Risk Management Education: An Examination of Crop Producers' Participation in Recent Programs and of Their Desire for Additional Training

By Knight, Thomas O.; Coble, Keith H. et al. | Journal of Agricultural and Applied Economics, December 2003 | Go to article overview

Risk Management Education: An Examination of Crop Producers' Participation in Recent Programs and of Their Desire for Additional Training


Knight, Thomas O., Coble, Keith H., Patrick, George F., Baquet, Alan E., Journal of Agricultural and Applied Economics


Risk management education has been a focus of U.S. farm policy since 1996. In support of significant ongoing United States Department of Agriculture (USDA) educational efforts, this study examines agricultural producers' educational needs and interests. Data obtained through a survey of crop producers are used in probit models examining interest in additional training in five areas including forward contracting, futures and options, crop yield insurance, crop revenue insurance, and financial management. The study results should be useful in determining appropriate risk management education program content and in identifying and tailoring to specific target audiences.

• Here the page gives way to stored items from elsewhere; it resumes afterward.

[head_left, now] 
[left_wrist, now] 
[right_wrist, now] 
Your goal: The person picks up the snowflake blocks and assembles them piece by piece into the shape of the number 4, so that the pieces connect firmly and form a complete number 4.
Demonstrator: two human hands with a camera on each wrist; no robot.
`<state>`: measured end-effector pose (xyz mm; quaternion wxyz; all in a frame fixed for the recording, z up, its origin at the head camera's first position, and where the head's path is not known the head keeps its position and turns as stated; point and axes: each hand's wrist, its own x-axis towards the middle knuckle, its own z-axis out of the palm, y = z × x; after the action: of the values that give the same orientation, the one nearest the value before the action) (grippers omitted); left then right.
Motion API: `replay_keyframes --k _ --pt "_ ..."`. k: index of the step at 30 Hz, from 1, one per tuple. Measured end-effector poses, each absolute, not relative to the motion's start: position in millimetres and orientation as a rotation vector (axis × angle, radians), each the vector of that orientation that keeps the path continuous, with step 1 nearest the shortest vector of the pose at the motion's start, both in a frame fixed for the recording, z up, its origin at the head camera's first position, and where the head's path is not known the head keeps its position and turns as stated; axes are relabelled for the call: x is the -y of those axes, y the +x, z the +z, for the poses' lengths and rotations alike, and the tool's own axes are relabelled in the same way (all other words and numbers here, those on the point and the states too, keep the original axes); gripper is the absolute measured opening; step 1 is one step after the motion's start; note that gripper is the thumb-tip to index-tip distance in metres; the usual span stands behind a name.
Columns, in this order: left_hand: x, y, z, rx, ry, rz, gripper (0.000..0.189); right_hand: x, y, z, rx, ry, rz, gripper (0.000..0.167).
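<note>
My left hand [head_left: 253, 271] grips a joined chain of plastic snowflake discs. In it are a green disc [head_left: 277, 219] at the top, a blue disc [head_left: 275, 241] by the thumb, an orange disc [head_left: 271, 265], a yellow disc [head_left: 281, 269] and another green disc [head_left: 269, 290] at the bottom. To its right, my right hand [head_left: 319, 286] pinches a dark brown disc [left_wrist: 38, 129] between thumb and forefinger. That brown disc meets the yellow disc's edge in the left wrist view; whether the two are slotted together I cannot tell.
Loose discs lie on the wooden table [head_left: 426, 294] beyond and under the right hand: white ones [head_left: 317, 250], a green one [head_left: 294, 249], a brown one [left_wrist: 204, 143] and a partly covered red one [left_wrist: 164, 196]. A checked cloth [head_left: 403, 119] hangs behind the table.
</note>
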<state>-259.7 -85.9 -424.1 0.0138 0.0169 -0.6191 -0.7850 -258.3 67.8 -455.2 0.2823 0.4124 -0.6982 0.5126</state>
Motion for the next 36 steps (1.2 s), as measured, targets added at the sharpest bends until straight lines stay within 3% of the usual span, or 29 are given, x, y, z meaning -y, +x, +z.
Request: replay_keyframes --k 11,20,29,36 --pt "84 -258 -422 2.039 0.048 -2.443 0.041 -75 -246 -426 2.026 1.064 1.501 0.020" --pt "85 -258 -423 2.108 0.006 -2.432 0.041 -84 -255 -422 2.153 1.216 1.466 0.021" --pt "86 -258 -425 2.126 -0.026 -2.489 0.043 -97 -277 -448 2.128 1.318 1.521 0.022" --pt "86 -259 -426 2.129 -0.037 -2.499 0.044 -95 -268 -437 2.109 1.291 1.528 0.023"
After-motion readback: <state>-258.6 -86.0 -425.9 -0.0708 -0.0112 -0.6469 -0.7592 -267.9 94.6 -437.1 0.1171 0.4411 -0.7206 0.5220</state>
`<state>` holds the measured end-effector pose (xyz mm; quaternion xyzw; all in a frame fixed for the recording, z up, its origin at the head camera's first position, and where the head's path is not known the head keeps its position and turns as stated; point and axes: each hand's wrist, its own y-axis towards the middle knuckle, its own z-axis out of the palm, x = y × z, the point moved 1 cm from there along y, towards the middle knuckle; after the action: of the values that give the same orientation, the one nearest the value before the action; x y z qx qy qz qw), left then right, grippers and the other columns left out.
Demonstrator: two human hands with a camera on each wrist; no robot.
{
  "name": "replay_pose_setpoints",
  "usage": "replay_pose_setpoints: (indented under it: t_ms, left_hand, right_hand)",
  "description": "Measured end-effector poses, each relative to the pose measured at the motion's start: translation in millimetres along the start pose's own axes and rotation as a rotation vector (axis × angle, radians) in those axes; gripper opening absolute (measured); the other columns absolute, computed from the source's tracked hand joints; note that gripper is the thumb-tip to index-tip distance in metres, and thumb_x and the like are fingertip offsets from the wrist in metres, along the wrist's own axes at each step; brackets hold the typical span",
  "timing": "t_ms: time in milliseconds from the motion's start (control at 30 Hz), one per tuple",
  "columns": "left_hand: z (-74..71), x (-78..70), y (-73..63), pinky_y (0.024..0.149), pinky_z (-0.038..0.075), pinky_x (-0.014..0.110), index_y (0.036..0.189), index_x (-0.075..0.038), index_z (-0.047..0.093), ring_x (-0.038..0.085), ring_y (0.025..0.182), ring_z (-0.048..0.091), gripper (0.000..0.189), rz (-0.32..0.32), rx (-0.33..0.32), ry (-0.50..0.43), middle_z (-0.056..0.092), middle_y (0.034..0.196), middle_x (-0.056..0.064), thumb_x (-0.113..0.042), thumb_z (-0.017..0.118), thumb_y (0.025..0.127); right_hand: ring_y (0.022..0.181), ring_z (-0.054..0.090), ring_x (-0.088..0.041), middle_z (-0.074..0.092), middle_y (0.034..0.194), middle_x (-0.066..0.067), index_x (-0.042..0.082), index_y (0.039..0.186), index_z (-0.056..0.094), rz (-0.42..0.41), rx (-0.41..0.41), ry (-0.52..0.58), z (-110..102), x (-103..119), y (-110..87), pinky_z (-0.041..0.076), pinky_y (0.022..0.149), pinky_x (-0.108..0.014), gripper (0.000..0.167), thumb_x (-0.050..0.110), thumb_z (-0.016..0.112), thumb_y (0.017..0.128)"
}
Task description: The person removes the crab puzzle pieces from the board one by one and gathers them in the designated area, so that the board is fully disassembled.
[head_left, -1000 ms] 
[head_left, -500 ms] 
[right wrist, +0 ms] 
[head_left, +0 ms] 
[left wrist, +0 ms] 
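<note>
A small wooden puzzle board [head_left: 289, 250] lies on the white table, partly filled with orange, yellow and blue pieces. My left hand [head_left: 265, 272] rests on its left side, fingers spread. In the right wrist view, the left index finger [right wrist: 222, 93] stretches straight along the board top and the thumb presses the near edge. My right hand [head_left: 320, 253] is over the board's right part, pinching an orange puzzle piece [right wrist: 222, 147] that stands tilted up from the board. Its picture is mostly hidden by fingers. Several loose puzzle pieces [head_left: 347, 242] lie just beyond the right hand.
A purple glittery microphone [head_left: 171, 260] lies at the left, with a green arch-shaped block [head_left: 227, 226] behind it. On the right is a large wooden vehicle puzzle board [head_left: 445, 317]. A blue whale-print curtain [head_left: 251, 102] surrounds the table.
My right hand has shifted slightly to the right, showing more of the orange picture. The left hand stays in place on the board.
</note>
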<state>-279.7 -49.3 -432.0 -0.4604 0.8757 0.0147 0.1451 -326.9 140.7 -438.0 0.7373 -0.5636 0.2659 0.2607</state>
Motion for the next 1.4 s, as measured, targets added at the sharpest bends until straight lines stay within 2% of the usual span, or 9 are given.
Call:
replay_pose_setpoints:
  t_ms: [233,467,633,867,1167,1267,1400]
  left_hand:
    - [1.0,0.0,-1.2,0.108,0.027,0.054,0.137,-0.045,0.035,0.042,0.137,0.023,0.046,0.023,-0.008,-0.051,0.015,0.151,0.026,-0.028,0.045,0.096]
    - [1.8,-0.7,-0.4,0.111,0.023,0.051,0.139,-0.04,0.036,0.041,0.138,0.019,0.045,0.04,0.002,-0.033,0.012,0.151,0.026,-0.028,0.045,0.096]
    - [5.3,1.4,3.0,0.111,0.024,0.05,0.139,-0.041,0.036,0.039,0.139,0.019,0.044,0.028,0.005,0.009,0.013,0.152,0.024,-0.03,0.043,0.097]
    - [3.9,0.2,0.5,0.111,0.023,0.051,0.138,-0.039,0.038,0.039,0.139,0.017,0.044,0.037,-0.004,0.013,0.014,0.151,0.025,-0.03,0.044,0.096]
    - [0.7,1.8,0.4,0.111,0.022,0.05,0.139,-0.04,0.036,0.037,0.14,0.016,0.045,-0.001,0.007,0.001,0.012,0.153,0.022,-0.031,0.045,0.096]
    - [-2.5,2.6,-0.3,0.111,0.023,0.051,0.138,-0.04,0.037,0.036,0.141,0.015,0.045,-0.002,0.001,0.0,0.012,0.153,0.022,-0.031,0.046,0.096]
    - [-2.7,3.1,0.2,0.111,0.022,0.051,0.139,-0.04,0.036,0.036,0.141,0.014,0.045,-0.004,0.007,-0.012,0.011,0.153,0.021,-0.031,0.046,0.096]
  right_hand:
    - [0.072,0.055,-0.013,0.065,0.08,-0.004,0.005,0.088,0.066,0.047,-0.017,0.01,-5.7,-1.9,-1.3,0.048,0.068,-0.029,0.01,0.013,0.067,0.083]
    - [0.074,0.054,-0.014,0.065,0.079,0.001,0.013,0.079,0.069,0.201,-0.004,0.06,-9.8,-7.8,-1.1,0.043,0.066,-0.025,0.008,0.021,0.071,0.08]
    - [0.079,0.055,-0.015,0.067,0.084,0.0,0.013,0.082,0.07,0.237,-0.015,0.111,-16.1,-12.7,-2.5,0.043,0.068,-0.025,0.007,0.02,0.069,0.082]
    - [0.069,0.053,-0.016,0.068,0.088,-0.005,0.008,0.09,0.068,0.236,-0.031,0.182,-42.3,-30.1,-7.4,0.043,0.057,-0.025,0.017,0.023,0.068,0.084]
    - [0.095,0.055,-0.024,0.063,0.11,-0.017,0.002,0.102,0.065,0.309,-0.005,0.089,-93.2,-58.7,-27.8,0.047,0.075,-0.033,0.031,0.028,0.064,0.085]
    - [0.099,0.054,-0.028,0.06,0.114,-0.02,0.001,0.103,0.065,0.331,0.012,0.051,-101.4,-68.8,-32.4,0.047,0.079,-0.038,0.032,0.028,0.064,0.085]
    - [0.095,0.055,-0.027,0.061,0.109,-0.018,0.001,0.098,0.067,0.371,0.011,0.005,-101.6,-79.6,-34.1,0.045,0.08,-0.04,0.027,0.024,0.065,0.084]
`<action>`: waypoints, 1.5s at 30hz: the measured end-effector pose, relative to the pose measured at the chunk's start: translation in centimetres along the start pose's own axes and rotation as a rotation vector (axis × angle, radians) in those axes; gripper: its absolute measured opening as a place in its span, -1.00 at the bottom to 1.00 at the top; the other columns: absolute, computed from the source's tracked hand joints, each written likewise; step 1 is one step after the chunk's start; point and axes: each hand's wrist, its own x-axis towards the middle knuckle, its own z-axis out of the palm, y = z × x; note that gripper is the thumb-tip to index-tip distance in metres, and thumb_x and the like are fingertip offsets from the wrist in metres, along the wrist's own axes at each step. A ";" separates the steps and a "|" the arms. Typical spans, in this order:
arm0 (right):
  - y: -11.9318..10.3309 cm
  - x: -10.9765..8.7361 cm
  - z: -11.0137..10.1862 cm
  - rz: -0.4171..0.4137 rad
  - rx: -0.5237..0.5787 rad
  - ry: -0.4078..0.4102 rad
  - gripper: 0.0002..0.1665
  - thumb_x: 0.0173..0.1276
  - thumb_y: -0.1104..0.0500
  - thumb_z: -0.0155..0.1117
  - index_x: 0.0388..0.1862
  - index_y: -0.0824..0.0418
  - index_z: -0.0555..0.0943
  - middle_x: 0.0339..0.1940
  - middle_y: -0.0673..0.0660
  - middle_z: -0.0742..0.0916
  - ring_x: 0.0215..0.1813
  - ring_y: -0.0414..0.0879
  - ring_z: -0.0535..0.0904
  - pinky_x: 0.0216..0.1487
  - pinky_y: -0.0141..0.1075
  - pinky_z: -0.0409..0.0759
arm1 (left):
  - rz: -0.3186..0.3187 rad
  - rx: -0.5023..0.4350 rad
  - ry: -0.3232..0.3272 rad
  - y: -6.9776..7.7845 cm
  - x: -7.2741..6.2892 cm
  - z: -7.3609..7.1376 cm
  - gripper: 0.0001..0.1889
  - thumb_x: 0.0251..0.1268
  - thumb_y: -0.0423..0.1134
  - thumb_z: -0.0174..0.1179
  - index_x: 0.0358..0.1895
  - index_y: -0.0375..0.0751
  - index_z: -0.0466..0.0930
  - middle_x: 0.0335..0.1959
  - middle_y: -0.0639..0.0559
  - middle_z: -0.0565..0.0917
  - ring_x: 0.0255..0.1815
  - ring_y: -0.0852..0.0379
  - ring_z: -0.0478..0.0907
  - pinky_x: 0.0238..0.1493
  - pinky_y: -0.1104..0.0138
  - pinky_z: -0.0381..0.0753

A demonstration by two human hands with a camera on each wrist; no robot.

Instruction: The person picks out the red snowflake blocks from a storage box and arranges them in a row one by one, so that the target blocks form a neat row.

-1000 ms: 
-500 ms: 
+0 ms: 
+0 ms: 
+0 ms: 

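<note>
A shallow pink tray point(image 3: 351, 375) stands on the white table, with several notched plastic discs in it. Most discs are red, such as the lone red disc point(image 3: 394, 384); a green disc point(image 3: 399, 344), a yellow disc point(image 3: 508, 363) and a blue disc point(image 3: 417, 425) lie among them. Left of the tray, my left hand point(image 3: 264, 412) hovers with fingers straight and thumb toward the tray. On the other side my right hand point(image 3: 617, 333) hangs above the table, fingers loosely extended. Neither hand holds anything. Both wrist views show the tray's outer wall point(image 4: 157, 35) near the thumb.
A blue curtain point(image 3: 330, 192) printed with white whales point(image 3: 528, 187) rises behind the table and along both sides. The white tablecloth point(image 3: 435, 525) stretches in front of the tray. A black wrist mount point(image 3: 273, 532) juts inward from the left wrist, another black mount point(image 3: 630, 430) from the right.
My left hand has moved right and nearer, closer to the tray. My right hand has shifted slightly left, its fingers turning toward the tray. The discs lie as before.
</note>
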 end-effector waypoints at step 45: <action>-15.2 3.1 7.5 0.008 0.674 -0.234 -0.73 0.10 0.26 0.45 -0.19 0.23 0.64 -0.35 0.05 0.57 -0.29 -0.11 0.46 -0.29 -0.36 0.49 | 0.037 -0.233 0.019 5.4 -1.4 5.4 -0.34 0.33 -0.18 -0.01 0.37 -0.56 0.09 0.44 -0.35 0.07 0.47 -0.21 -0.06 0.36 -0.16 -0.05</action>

Key Words: commodity futures, commodity options, crop insurance, forward contracting, risk management

JEL Classifications: D81, D83, Q16

Risk issues have dominated U.S. farm policy deliberations since the 1996 FAIR Act was signed into law. Enactment of this legislation and contemporaneous trade liberalization measures stimulated a vigorous debate regarding the capacity of farmers to cope with the loss of income-stabilizing deficiency payments (Collins and Glauber). This debate intensified in 1998, when regional yield losses and commodity price declines led to a substantial drop in net cash farm income from market sources. Disaster legislation, passed in that year, marked the first departure since 1994 from a policy objective of avoiding reliance on ad hoc disaster assistance. Similar legislation in 1999 and 2000 raised direct government payments to farmers to record levels of more than $20 billion in each year. This repeated resort to ad hoc disaster programs led the 106th Congress to focus on strengthening the farm income safety net, with lengthy deliberations culminating in enactment of the Agricultural Risk Protection Act of 2000. Additional risk protection was incorporated into the Food Security and Rural Investment Act of 2002 in the form of counter-cyclical payments designed to mitigate the effects of troughs in commodity price cycles. These payments were added to the preexisting fixed payments and the marketing loan programs. In total, an additional $37.6 billion over 6 years was added to commodity program spending.

Throughout the period since 1996, public policies directed toward strengthening the farm income safety net have emphasized the importance of risk management education. Provisions of the FAIR Act directed the USDA to provide appropriate risk management educational programs for U.S. farmers. Further, the act amended the National Agricultural Research, Extension, and Teaching Policy Act of 1977 to include improvement of risk management in the agricultural industry as one of eight specific purposes of agricultural research, extension, and education. Thus the FAIR Act clearly established risk management education as a policy priority. In response to this mandate, the Secretary of Agriculture designated $5 million in fiscal year 1998 funding to support a risk management educational initiative.

Continued federal government commitment to risk management education was evident in the Agricultural Risk Protection Act of 2000. This legislation provided $5 million annually for fiscal years 2001-2005 to enhance educational programs of the Risk Management Agency (RMA). An additional $5 million per year was provided for risk management educational programs to be supported through competitive grants programs administered by the Cooperative State Research, Education, and Extension Service (CSREES). Other sec tions of the Act were less explicit in their educational objectives, but may direct additional financial support to risk management education.1

Given a continuing policy emphasis on risk management education, it is essential to understand agricultural producers' educational needs and interests. The purpose of this paper is to examine these issues, making use of data obtained through a four-state survey of crop producers conducted in support of the USDA's 1998 risk management education initiative.